Para utilizar o DCM para criar e trabalhar com uma CA local, siga estes passos:

  1. Inicie uma sessão do DCM.
  2. Na moldura de navegação do DCM, selecione Criar uma Autoridade de Certificação (CA) para visualizar uma série de formulários.  Estes formulários orientam-no através do processo de criação de uma CA e conclusão de outras tarefas necessárias para começar a utilizar certificados digitais para SSL, assinatura de objetos e verificação de assinaturas.
    Nota: Se tiver dúvidas sobre como preencher um formulário específico nesta tarefa orientada, selecione o botão com o ponto de interrogação (?) no início da página para acessar à ajuda online.
  3. Preencha todos os formulários para esta tarefa orientada.  Ao utilizar estes formulários para executar todas as tarefas necessárias para configurar uma Autoridade de Certificação (CA) de trabalho:
    1. É selecionada a forma de armazenar a chave privada para o certificado da CA. (Este passo só é incluído se tiver um coprocessador IBM 4758-023 PCI Cryptographic Coprocessor instalado no iSeries AS/400.  Se o sistema não tiver um coprocessador criptográfico, o DCM armazena automaticamente o certificado e a respectiva chave privada no arquivo de certificados da Autoridade de Certificação (CA) Local.)
    2. São fornecidas informações de identificação para a CA.
    3. O certificado da CA é instalado no PC ou no browser para que o software possa reconhecer o CA e validar certificados emitidos pela CA.
    4. São selecionados os dados de política para a CA.
    5. É utilizada a nova CA para emitir um certificado servidor ou cliente que as aplicações podem utilizar para ligações de SSL. (Se o iSeries tiver um coprocessador IBM 4758-023 PCI Cryptographic Coprocessor instalado, esta subtarefa permite-lhe selecionar o modo de arquivo da chave privada para o certificado servidor ou cliente.  Se o sistema não tiver um coprocessador, o DCM coloca automaticamente o certificado e a respectiva chave privada no arquivo de certificados *SYSTEM.  O DCM cria o arquivo de certificados *SYSTEM como parte desta subtarefa.)
    6. São selecionadas as aplicações que utilizam o certificado servidor ou cliente para ligações de SSL.
      Nota: Se tiver utilizado o DCM anteriormente para criar o arquivo de certificados *SYSTEM para gerir certificados para o SSL de uma CA de Internet pública, não execute este passo nem o passo anterior.
    7. É utilizada a nova CA para emitir um certificado de assinatura de objetos que as aplicações podem utilizar para assinar objetos digitalmente. Esta subtarefa cria o arquivo de certificados *OBJECTSIGNING; é o arquivo de certificados utilizado para gerir certificados de assinatura de objetos.
    8. São selecionadas as aplicações que podem utilizar o certificado de assinatura de objetos para colocar assinaturas digitais em objetos.
      Nota: Se tiver utilizado o DCM anteriormente para criar o arquivo de certificados *OBJECTSIGNING para gerir certificados de assinatura de objetos de uma CA de Internet pública, não execute este passo nem o passo anterior.
    9. São selecionadas as aplicações que devem confiar na sua CA.

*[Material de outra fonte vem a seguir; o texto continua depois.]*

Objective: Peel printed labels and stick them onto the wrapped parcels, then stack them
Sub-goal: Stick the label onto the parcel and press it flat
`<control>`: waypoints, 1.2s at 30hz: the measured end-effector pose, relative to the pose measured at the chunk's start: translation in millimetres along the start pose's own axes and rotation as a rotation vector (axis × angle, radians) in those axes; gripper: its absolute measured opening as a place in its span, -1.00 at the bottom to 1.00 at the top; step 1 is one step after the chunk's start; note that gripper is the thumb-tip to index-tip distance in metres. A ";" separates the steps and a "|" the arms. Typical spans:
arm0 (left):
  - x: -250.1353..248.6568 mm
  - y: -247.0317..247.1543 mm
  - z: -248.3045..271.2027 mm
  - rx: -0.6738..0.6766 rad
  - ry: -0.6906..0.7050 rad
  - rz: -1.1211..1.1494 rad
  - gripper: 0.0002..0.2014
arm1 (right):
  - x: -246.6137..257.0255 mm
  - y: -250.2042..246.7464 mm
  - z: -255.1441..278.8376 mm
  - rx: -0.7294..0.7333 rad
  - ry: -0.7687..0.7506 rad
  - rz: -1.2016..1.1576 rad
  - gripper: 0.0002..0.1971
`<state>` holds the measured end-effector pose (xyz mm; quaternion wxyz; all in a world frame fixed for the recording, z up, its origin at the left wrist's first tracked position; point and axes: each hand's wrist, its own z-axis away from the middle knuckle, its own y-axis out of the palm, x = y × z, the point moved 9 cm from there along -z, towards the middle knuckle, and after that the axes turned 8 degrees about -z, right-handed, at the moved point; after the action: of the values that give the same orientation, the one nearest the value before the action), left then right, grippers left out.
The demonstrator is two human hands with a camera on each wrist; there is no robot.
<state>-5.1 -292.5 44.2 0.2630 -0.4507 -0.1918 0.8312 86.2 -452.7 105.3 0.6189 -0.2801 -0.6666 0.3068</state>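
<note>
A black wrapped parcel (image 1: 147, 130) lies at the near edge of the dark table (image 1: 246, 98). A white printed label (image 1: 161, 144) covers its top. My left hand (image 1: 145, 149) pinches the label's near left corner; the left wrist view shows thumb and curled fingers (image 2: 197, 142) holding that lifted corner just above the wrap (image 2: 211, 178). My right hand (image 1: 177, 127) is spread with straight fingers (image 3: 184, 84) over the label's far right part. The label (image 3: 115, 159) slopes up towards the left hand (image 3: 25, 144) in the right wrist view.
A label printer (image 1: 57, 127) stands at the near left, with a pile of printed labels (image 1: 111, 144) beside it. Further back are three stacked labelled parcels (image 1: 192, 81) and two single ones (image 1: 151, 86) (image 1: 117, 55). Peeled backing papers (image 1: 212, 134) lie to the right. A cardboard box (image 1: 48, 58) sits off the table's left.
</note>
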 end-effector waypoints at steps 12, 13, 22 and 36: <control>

Quando terminar a tarefa orientada, terá tudo aquilo de que necessita para começar a configurar as aplicações para utilizar o SSL para comunicações seguras.

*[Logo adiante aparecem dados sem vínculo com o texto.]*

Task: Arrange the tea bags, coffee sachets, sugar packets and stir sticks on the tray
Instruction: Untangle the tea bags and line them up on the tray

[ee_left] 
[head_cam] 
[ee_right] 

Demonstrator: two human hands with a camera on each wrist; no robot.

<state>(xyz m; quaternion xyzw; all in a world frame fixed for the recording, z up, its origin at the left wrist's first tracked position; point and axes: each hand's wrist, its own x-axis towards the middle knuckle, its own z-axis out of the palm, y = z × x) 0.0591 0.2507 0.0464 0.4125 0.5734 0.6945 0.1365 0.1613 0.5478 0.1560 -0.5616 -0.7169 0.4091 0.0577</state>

Depois de configurar as aplicações, os utilizadores que acessem às aplicações através de uma ligação de SSL têm de utilizar o DCM para instalar uma cópia do certificado de CA local.  Cada utilizador tem de ter uma cópia do certificado para que o software cliente do utilizador possa utilizá-lo para autenticar a identidade do servidor como parte do processo de negociação de SSL.  Os utilizadores podem utilizar o DCM para copiar o certificado de CA para um arquivo ou transferir o certificado para o browser. O modo como os utilizadores armazenam o certificado de CA depende do software cliente utilizado para estabelecer uma ligação de SSL com uma aplicação.

Além disso, pode utilizar esta CA local para emitir certificados para aplicações noutros sistemas iSeries na rede.